▸ EXERCISE DETAILS: Extract each line of the material that follows exactly and omit its pictures.

·····

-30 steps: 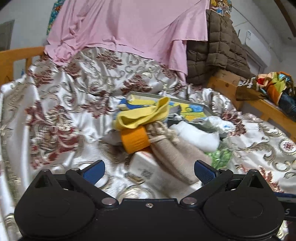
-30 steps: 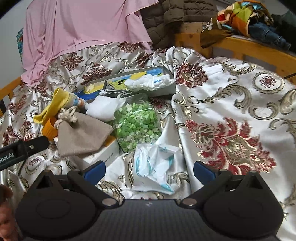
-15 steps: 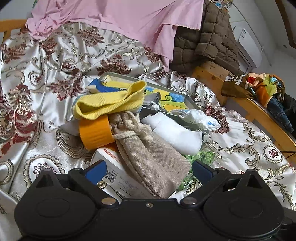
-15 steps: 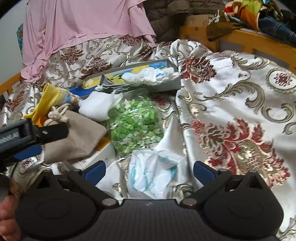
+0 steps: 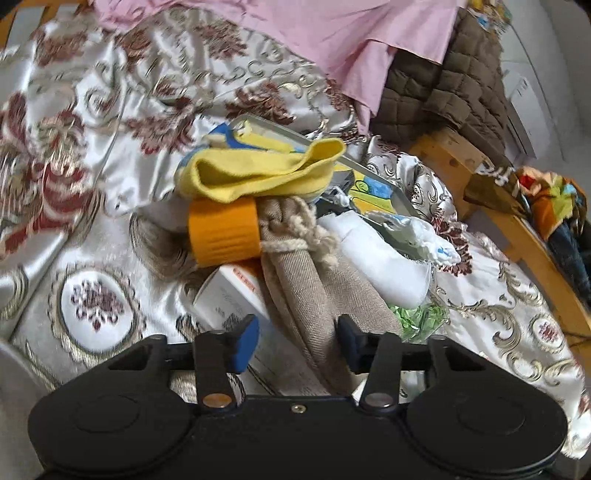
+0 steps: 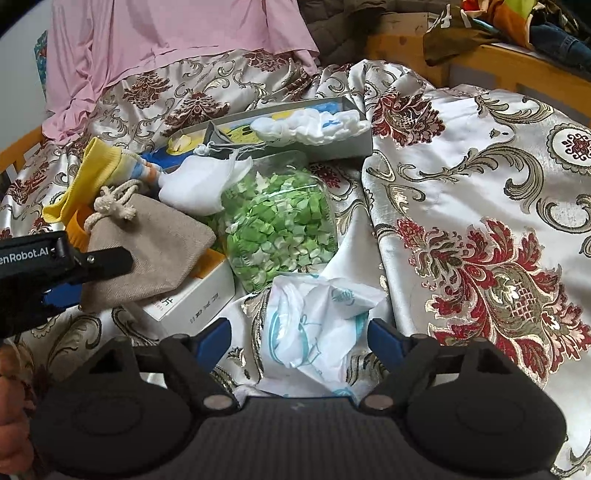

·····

▸ TASK RESULT:
-30 steps: 
-30 steps: 
-15 steps: 
-15 steps: 
+0 steps: 
+0 steps: 

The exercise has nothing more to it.